> **TASK TO COMPLETE**
Where a picture shows up in the listing below, omit it and output the rest exactly.

++++++++

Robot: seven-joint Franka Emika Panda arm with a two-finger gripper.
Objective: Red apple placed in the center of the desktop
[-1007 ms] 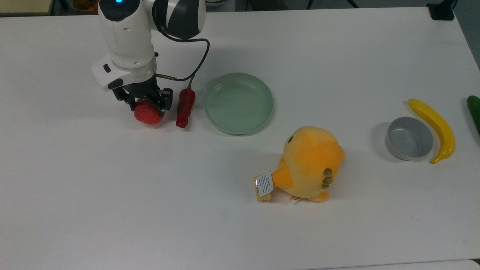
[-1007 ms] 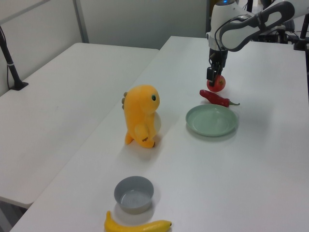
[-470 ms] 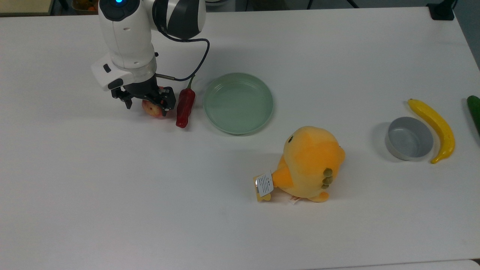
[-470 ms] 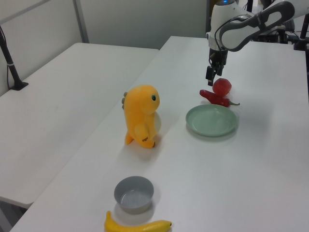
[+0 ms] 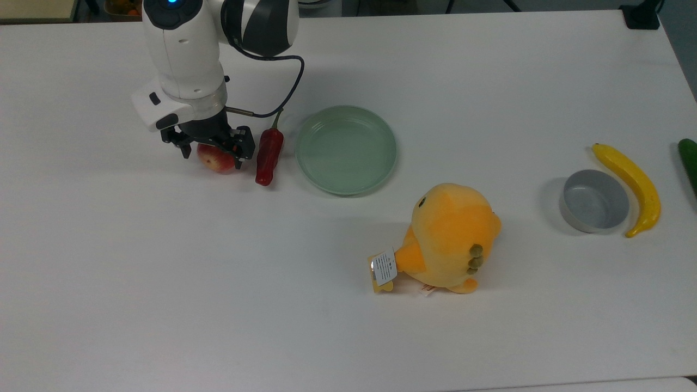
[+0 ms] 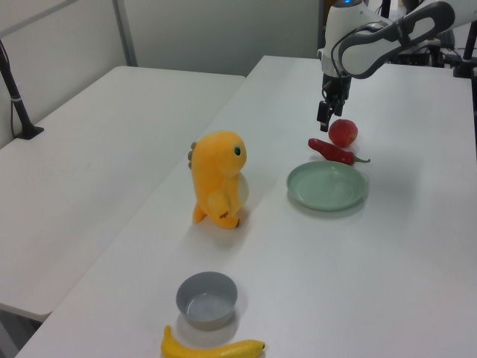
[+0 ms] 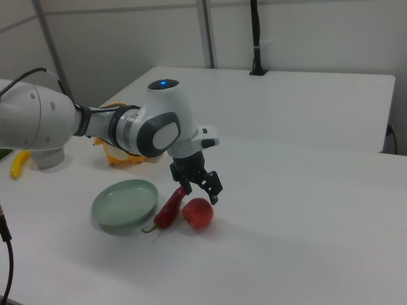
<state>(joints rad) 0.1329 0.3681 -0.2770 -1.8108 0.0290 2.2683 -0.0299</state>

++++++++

> **THE COMPLETED TASK**
Robot: seven-joint Franka Emika Panda arm with a two-finger gripper.
Objective: Red apple placed in the center of the desktop
[-1007 ms] 
[-1007 ms] 
[-470 ms] 
[-470 ms] 
[+0 ms] 
[+0 ms] 
[+0 ms] 
<state>(joints rad) 0.1329 0.3681 -0.2770 -1.8108 0.0290 2.2683 -0.0299</state>

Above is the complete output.